» **Problem details**
If a line in the listing below holds the word "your", it counts toward the total; report that total alone.
- - - - - - -
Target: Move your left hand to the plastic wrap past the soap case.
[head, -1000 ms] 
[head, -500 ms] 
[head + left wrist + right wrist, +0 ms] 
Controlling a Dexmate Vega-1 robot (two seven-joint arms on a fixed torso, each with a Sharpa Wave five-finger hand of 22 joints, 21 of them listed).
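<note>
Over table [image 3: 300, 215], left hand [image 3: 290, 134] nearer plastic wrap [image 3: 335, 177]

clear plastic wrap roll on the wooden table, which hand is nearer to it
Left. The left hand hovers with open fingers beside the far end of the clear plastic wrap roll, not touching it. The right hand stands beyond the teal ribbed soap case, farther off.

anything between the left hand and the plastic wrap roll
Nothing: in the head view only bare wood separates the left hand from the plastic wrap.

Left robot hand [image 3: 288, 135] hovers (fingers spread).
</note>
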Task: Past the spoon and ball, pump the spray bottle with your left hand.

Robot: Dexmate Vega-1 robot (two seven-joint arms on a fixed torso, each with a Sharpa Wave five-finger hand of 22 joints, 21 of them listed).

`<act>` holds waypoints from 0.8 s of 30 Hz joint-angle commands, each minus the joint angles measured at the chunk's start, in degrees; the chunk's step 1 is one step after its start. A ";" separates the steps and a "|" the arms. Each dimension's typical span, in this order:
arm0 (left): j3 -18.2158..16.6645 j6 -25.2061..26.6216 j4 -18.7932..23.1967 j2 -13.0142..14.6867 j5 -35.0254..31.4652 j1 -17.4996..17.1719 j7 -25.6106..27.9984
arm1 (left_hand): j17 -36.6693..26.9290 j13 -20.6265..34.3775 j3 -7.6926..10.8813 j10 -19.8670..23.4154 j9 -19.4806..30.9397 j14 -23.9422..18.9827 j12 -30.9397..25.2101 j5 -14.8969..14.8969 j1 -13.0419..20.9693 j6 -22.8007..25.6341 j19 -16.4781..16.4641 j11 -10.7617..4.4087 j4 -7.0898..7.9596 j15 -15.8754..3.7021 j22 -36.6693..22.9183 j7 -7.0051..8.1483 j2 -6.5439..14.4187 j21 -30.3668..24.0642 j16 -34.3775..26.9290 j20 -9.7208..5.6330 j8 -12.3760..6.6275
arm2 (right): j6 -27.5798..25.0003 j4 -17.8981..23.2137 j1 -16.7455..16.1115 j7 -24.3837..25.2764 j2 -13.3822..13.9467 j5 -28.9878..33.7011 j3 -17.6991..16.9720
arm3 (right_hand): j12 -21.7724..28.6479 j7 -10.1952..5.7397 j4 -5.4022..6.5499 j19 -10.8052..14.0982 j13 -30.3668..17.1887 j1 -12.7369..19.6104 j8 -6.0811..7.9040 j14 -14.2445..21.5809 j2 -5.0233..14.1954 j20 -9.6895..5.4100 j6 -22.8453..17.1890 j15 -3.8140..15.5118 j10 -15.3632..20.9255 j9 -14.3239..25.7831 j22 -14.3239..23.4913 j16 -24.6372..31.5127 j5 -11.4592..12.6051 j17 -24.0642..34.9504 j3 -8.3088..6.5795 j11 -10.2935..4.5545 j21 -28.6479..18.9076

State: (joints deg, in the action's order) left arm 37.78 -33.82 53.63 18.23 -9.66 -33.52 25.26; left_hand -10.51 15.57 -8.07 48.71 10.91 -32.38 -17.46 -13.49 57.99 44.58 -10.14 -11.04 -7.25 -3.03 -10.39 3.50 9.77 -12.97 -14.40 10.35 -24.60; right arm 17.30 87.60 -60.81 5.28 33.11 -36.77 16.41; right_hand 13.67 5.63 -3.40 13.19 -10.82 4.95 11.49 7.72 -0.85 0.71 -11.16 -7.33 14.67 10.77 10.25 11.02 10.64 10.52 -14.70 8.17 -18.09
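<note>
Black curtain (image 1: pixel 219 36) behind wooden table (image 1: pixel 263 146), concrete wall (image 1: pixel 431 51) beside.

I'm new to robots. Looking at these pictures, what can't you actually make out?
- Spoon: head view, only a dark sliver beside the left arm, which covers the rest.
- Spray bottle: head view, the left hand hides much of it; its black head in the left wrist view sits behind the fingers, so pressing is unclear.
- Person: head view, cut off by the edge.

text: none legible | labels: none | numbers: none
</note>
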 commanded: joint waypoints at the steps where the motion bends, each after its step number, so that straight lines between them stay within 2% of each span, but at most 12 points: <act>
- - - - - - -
» **Response box**
2